Dataset excerpts
= = = = = = =
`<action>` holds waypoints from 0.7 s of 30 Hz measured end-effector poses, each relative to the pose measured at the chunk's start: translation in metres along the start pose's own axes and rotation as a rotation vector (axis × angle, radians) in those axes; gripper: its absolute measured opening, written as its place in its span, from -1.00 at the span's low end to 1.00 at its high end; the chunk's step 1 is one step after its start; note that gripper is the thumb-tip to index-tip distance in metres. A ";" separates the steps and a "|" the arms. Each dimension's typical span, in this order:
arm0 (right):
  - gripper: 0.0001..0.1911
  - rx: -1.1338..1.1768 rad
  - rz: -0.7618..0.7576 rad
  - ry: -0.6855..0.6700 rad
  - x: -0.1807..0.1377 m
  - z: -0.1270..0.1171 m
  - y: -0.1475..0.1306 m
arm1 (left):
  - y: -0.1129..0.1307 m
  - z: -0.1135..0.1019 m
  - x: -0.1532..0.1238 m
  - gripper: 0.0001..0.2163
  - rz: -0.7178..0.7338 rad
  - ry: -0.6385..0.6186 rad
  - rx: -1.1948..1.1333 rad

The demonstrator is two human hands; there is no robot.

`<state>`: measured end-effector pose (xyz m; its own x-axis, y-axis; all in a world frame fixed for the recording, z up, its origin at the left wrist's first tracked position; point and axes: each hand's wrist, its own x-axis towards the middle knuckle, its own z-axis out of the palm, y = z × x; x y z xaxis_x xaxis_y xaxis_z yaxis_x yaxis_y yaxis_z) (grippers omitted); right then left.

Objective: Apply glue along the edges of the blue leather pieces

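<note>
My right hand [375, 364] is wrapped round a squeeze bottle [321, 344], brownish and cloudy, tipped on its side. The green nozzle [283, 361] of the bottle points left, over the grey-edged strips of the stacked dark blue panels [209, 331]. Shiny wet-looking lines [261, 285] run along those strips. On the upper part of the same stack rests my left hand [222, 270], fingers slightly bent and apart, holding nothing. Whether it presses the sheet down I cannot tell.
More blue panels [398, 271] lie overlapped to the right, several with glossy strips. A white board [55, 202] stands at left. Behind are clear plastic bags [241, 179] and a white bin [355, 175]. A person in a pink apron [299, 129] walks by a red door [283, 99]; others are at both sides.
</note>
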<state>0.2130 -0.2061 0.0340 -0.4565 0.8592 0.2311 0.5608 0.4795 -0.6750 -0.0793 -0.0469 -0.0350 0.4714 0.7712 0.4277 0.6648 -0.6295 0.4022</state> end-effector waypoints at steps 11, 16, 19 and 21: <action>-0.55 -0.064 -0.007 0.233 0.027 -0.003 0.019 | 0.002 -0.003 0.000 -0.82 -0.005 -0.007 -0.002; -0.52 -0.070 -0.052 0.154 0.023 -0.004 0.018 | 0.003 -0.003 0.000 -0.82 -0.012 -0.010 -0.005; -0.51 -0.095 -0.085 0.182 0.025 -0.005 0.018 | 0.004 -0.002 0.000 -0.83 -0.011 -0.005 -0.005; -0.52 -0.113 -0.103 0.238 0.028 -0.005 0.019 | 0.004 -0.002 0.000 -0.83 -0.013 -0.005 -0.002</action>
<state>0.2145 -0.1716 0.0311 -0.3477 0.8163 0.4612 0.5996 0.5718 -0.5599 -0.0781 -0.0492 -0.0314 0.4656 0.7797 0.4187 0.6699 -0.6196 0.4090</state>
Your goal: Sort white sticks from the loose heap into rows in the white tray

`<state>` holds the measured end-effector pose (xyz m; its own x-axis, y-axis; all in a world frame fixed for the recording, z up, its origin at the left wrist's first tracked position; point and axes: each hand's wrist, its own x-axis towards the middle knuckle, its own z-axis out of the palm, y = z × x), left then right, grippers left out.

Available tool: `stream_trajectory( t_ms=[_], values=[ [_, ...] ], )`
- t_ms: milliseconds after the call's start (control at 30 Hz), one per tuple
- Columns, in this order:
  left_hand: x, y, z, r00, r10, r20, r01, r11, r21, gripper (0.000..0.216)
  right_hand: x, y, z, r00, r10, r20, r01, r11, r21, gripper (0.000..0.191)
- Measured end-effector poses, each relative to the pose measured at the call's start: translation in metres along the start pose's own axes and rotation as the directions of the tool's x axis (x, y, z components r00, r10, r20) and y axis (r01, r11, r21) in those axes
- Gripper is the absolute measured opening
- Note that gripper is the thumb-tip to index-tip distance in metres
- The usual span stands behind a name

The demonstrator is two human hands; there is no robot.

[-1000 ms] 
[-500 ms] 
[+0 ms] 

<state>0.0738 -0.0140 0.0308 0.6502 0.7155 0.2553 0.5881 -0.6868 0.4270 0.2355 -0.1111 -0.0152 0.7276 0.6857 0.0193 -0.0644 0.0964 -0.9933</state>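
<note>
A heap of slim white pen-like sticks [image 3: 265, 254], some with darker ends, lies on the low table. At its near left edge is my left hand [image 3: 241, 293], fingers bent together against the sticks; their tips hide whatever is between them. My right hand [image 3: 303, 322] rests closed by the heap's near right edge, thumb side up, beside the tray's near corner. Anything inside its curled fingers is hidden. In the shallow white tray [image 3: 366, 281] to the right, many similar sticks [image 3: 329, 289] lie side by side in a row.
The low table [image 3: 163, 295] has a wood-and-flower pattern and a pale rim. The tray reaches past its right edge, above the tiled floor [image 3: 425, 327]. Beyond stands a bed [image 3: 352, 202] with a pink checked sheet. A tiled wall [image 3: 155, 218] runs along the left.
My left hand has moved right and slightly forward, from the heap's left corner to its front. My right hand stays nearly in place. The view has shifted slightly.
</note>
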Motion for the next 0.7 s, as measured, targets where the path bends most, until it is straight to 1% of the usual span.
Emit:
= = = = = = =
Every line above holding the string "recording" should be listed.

`<state>`: measured end-effector pose (xyz m; its own x-axis, y-axis; all in a world frame fixed for the recording, z up, its origin at the left wrist's first tracked position; point and axes: each hand's wrist, its own x-axis towards the middle knuckle, its own z-axis out of the palm, y = z × x; x y z xaxis_x xaxis_y xaxis_z yaxis_x yaxis_y yaxis_z) (grippers omitted); right then left.
`<state>` holds the measured end-effector pose (xyz m; its own x-axis, y-axis; all in a world frame fixed for the recording, z up, its origin at the left wrist's first tracked position; point and axes: each hand's wrist, its own x-axis towards the middle knuckle, its own z-axis out of the palm, y = z × x), left then right, grippers left out.

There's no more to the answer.